• Durkheim saw religion as society’s way of controlling the individual.
  • He studied Australian aboriginal societies and concluded that there is a strong sense of loyalty to the clan’s customs — they are holy and to go against the group’s mind by breaking these customs is a fearful thing.
  • Like a god, society asks us to be its servants, demanding sacrifices which go against our instincts.
  • His explanation of religion is also an attempt to explain away religion.

Society is a God

  • He claims that society is a God — it pre-exists us and gives us a community in which to take shape as persons; it seems to nurture us.
  • Convictions are based on the study of an actual society.
  • People’s devotion to society - even their willingness to give up their lives for it - is a sign of their religious attachment.

Quote

“Discover the rational substitutes for these religious notions that for a long time have served as the vehicle for the most essential moral ideas” (Durkheim)

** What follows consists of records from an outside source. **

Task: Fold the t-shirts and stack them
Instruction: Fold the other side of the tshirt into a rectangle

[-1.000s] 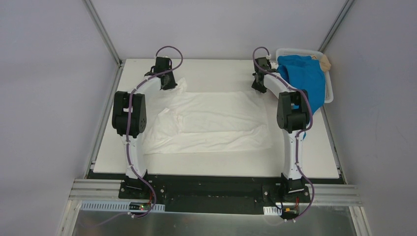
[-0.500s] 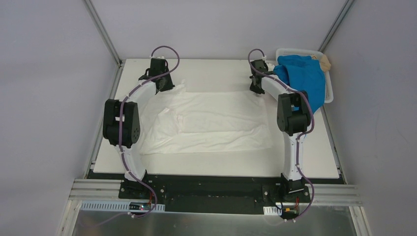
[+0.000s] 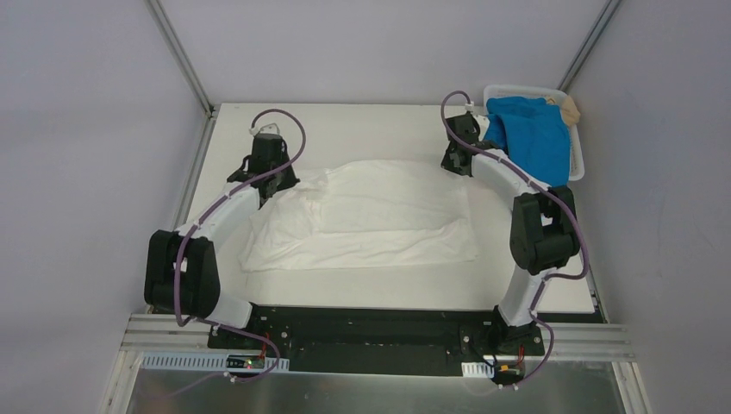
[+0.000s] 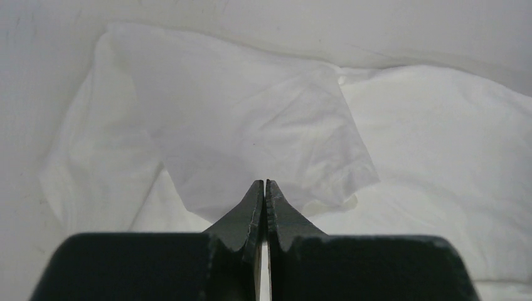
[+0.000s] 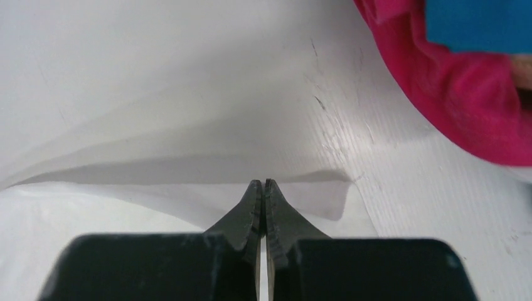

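Table (image 3: 379,121) under tee (image 3: 379,211); walls (image 3: 371,43) seemingly grey

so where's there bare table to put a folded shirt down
Widest bare table is the far strip behind the white t-shirt; a smaller patch lies right of the shirt, nearer than the white basket. The middle is crowded: shirt, with left gripper and right gripper pinching its far corners.

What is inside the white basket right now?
A bright blue t-shirt spills over the basket rim; tan cloth peeks at the far corner, magenta cloth beneath the blue. Anything lower is covered.
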Controlling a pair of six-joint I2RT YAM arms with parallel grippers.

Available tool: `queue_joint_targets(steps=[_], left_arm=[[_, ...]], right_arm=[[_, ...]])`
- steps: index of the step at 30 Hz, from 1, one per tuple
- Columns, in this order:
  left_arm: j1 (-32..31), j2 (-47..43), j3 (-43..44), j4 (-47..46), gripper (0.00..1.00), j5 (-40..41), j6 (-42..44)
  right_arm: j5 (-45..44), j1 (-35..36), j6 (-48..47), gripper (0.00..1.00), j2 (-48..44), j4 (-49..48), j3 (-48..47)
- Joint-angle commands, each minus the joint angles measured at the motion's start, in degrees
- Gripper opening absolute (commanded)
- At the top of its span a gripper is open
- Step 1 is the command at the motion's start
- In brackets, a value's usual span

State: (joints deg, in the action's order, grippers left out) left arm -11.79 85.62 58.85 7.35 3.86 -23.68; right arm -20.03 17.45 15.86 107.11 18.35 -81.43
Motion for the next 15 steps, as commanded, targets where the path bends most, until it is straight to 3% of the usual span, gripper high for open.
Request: queue_joint_targets(steps=[1, 8, 15], left_arm=[[-0.4, -7.7, -6.0, -1.1, 0.0, 4.6, -3.8], [-0.4, -20.1, -14.2, 0.6, 0.0, 7.8, -8.6], [-0.4, -28.4, -16.5, 4.6, 0.0, 9.7, -10.2]], right_arm=[[-0.2, 0.3, 1.1, 0.0, -7.2, -1.4, 5.2], [-0.2, 0.2, 0.9, 0.0, -12.3, -0.5, 9.7], [-0.6, 0.3, 0.1, 0.0, -16.4, -0.1, 12.1]])
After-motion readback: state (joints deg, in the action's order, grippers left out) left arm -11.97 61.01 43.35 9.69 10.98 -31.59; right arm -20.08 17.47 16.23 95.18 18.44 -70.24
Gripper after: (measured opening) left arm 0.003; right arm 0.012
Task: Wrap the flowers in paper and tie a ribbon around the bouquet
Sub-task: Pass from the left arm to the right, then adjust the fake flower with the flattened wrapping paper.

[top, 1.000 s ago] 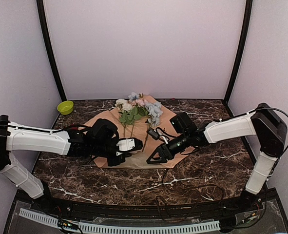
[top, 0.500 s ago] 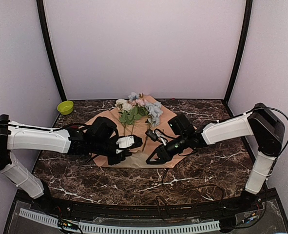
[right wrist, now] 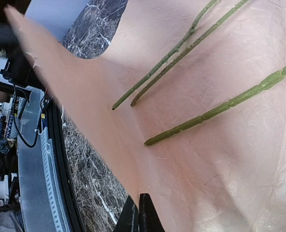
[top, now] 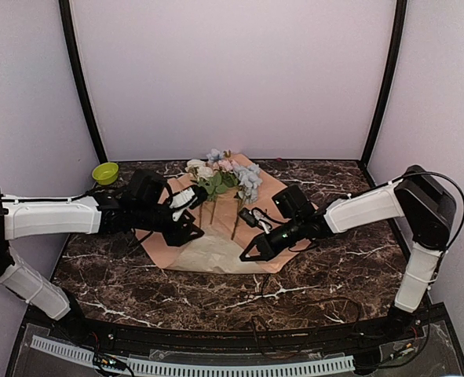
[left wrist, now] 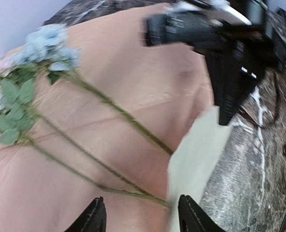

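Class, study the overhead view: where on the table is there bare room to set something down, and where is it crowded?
Free: the near strip of table between the paper and the near edge, and the back right corner. Crowded: the middle, where the flowers, left gripper and right gripper meet over the paper; a green bowl sits back left.

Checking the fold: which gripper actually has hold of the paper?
The right gripper, its jaws shut on the paper's edge. The left gripper hangs open above the stems, holding nothing.
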Available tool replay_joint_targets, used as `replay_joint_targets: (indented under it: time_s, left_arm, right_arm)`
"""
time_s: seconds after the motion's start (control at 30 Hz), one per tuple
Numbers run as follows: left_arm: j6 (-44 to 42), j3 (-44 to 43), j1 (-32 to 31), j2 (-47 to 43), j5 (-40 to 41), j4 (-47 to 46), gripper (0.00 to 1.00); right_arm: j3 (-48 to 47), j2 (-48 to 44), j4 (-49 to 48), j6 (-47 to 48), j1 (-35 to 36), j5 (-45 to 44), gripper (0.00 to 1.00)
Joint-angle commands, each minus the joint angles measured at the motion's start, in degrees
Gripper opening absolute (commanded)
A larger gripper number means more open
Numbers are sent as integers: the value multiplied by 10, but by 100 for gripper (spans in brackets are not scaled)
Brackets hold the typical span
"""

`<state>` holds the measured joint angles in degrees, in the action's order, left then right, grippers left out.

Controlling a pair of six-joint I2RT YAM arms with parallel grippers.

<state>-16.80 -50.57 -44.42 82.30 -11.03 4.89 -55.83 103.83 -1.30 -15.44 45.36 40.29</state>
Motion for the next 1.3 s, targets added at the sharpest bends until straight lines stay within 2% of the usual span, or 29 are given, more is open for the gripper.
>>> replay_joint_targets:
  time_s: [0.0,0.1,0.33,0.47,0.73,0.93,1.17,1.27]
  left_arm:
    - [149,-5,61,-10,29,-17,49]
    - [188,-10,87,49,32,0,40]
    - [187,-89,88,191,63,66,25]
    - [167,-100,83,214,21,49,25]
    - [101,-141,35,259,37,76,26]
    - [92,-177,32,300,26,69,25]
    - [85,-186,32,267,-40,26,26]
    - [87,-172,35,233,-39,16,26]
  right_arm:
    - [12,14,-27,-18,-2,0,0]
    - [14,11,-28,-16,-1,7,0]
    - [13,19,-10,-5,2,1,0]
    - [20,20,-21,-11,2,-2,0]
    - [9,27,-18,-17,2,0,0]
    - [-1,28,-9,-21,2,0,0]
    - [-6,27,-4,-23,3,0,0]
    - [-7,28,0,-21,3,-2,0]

  • Durkheim was keen to urge people to unite in a civic morality based on the recognition that we are what we are because of society.
  • The society acts within us to elevate us, not unlike the way in which the divine spark was said to transform ordinary humans into creatures capable of transcending their physical, intellectual and emotional capacity.

Criticisms

  • Religious believers distinguish between membership in their religious community and belief in God.
    • Membership of the religious community is important, their primary loyalty is to God not to the community.
  • The theory does not explain how religious believers are sometimes prepared to go against the norms and laws of society and even reject them.
  • Durkheim’s thesis was modelled on primitive aboriginal societies and is therefore not a true reflection of modern religious belief and practice which is more sophisticated.
  • Society constantly changes, in many cases, religion resists the changing nature of society’s beliefs.